About this exercise:
Could you set down, exactly as they stand, only the lines from the one containing "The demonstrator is" through the end of the listing?

Data below:
###

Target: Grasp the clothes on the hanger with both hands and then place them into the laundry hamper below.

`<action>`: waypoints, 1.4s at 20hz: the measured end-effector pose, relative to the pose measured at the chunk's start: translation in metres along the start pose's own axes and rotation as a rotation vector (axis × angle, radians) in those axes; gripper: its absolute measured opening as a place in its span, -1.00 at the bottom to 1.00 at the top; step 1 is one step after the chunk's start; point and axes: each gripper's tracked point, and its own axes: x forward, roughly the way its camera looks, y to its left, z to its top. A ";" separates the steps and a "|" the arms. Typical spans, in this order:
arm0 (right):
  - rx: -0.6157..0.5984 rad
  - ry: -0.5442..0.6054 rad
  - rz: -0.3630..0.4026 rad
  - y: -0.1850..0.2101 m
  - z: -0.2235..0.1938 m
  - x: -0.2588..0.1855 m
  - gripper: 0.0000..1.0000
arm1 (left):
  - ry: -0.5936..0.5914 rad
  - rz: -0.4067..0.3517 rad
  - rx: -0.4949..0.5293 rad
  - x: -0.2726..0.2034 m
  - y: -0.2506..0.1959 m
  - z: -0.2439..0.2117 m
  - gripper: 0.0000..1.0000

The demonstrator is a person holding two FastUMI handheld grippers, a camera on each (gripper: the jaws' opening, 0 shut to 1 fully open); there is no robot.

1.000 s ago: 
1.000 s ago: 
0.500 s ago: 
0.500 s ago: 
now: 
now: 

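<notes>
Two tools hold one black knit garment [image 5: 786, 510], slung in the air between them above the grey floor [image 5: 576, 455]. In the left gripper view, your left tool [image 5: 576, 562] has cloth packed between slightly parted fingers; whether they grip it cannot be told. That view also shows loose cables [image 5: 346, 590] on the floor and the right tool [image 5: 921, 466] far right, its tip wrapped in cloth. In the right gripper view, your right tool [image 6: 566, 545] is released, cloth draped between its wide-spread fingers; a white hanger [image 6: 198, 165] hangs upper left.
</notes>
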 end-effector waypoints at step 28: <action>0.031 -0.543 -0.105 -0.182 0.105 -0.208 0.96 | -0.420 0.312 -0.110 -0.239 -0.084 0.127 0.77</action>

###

Answer for the task:
The demonstrator is a person holding two FastUMI handheld grippers, a camera on each (gripper: the jaws' opening, 0 shut to 1 fully open); there is no robot.

1.000 s ago: 
1.000 s ago: 
0.500 s ago: 
0.500 s ago: 
now: 
now: 

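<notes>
Two tools hold one black knit garment [image 5: 786, 510], slung in the air between them above the grey floor [image 5: 576, 455]. In the left gripper view, your left tool [image 5: 576, 562] has cloth packed between slightly parted fingers; whether they grip it cannot be told. That view also shows loose cables [image 5: 346, 590] on the floor and the right tool [image 5: 921, 466] far right, its tip wrapped in cloth. In the right gripper view, your right tool [image 6: 566, 545] is released, cloth draped between its wide-spread fingers; a white hanger [image 6: 198, 165] hangs upper left.
</notes>
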 end-effector waypoints at step 28: <action>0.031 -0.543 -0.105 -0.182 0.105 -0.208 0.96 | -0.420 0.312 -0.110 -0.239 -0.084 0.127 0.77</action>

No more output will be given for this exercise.